Sunday, July 18, 2010

Sunday 18 July (with 2 extra)

~  Sunday swimming is back on.  There are just enough well behaved people to make it feel like a sociable activity, but not enough to feel crowded, and the length swimming lane is respected, though I'm the only one using it. And the grass and the trees and the sky surround the pool, thanks to glass walls and a rural open location, and the moring sun flickers off the water against the tiles like small white flames.  Molly and I walk the railtrack on the way back, and come home for caramel ice cream.


~  ' I do like hearing the kids next door' says Tom. 

Marcel and Michel, the francophone Dutch-Thai métissés infants next door are squawking at about average levels, not quite the tantrums of about 10 minutes earlier, nor the rather infectious giggling of ten minutes later.  I am immediately suspicious; as far as I'm aware, Tom's subscription to the Friends of Herod has not been allowed to lapse, yet his tone sounds sincere. 

He continues 'because it reminds me that they're there and not here.'


~  I sit in the shade of the laurel hedge and write an e-mail, it's good to be able to do this without being cooped up indoors and tied to the computer desk.  Out of the open French doors ( and no, not all doors, or windows, here are French, exactly!) floats a Vaughan-Williams symphony.


~  You can hear them cutting the second field of barley in this hot dry spell.  I take Mol down the road, and find Gwen and the children, our former next-door neighbours, watching their dad working the combine.  They left over two years ago, but the house is still empty.  We've missed having them around, Tom included, Friends of Herod notwithstanding.  We chat for ages, and it feels quite like old times.  I ask what they'll do with the house.  Gwen says they don't really know, they could sell it, but Sebastian, the 10 year old, won't hear of it, he wants it for when he grows up.  He loves the house and has good memories of living here, she says.

~   


The gateway to the Manoir de Vauclair,  the only listed heritage building in our commune.  Once part of a long ancient perimeter wall, only this arched entry way remains.  A 'pinhole' setting this one, of a number taken in response to a departmental competition for photos of these listed structures.  Not sure whether to submit any of them.  They stipulate no edited images, not sure what that means nowadays, and the pinhole might be ruled out.  But the lonely leftover gateway in the middle of fields and nowhere is an intriguing spot.   

8 comments:

HLiza said...

The tantrum and shriek in my house..sometimes I wish it's there and not here!

Catalyst said...

You may tell Tom that I love his rationale of the neighboring youngsters. Since my next door neighbor has half a dozen or more out in the yard at times, I shall make use of his philosophy (Tom's, that is.)

Zhoen said...

Can't seem to find anything about Friends of Herod, what are you referring to, please?

Sheila said...

I love the photo, whether it's allowed or not. Striking.

Lucy said...

Sorry, the Friends of Herod doesn't really exist, happily.

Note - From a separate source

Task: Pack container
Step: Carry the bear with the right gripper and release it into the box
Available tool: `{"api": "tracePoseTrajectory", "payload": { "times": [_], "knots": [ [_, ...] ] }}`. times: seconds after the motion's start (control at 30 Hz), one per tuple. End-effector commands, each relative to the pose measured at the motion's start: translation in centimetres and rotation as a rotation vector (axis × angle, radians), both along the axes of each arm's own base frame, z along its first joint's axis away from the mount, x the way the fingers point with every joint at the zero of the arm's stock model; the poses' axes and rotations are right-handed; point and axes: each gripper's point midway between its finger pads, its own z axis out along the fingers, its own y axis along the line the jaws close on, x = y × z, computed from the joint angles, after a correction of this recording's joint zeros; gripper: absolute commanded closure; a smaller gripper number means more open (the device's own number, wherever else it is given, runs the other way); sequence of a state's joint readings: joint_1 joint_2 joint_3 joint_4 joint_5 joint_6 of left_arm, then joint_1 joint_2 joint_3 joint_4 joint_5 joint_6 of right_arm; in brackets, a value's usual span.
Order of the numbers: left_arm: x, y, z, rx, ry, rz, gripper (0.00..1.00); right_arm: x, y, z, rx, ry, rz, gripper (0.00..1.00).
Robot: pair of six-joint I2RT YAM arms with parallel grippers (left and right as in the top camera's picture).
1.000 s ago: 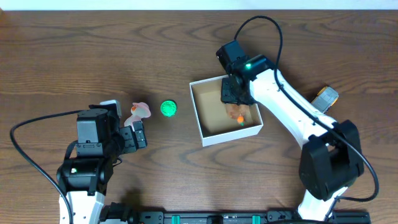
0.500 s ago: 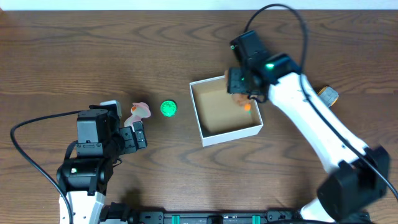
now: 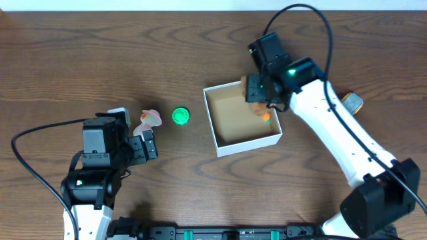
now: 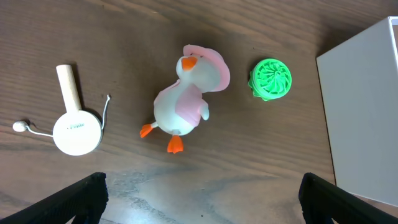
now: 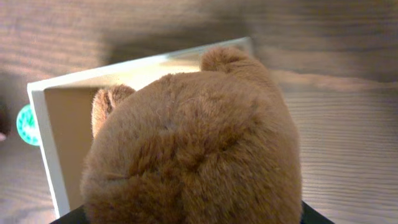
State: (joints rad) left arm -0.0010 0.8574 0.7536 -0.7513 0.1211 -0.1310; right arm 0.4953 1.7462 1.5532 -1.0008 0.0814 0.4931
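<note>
The container (image 3: 248, 145) is a square white box with a brown cardboard inside, right of the table's middle. My right gripper (image 3: 260, 93) is shut on a brown plush bear (image 3: 256, 88) and holds it over the box's far right corner. In the right wrist view the bear (image 5: 193, 149) fills the frame and hides the jaws, with the container (image 5: 46, 143) below it. My left gripper (image 3: 150, 143) is open and empty, just in front of a pink-and-white duck toy (image 3: 149, 120). In the left wrist view the duck (image 4: 183, 102) lies beyond the open gripper (image 4: 202, 205).
A green ridged ball (image 3: 181, 116) lies between the duck and the container; it also shows in the left wrist view (image 4: 271, 79). A white round disc with a wooden handle (image 4: 76, 127) lies left of the duck. A yellow-and-grey object (image 3: 350, 102) sits right of the box.
My right gripper has carried the bear from low over the box's right side to its far right corner. The left arm has not moved.
</note>
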Motion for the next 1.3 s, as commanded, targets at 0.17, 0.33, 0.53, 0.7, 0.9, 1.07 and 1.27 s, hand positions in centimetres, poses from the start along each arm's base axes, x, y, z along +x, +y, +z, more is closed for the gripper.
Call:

It is a quote from somewhere a long time ago - I can't remember where, maybe John Mortimer? - but membership implies a grumpy old man who has negative feelings towards small children, and is something I refer to when Tom is being curmudgeonly about such youngsters. Princeling's grandmother suggested there might be pseudo-Dickensian character called Enoch Hatebaby whom Tom could model himself on - this was after he had been cradling her very small grandson very affectionately in the maternity hospital and we'd been teasing him about his not really 'doing' babies.

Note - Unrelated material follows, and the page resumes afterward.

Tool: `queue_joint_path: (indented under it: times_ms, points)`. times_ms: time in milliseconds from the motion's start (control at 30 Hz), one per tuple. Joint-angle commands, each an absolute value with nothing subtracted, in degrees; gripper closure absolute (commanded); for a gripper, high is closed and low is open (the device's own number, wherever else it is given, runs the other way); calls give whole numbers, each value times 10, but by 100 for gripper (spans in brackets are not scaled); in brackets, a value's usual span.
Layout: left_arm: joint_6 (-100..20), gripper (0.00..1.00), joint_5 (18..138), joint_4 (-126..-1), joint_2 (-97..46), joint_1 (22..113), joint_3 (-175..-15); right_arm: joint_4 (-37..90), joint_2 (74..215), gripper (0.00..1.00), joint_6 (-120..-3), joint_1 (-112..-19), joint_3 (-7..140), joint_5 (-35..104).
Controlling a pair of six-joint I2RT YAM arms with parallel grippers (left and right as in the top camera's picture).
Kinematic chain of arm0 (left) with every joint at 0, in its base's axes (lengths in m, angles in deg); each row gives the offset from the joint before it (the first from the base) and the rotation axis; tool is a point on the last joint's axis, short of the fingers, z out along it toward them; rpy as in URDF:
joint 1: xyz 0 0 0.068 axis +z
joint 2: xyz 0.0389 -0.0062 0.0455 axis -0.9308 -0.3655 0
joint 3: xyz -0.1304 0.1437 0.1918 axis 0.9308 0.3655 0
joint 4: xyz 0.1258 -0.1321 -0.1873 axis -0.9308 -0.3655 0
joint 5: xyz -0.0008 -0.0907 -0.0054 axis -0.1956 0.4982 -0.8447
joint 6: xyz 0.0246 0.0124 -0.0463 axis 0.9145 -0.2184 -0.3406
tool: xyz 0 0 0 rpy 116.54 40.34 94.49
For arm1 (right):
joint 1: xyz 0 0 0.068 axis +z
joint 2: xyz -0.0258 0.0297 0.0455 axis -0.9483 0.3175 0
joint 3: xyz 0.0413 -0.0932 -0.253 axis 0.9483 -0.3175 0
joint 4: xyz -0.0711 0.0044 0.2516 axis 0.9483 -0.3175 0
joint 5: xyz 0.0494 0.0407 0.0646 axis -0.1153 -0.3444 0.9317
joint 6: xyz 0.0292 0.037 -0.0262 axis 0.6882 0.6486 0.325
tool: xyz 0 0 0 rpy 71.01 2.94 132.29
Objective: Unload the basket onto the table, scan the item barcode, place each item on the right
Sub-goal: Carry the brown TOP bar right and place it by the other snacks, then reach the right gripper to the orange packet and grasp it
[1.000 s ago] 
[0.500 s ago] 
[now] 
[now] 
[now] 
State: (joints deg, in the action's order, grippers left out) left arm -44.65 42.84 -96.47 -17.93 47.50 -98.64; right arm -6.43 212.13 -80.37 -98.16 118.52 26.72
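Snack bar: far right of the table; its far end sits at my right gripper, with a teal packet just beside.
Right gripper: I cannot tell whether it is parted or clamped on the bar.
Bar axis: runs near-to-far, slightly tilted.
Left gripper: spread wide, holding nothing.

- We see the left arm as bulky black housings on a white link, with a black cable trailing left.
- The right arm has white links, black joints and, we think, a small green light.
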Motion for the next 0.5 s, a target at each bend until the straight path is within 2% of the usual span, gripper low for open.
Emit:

So as you may gather his dislike of small infants is, in part, at least, a bit tongue in cheek. He was very fond of the kids next door the other way, and oddly saddened when they left. M and M are not really any trouble.

Perhaps one shouldn't blog private jokes.

Fire Bird said...

Friends of Herod made me chuckle...

Unknown said...

Despite having a weakness for Herod myself, I do find that at this time of year, the happy shouts of children, are pleasing to the ear. Only a few minutes ago, Heidi, who was ironing with the door open, made the same remark as Tom about the voices of children coming in with the sunshine.

Pam said...

I wonder what the lives of the men who built that arch were like.

Children one knows are always so much less tiresome than the children of strangers, in my experience. And one's own children are, of course, utterly charming.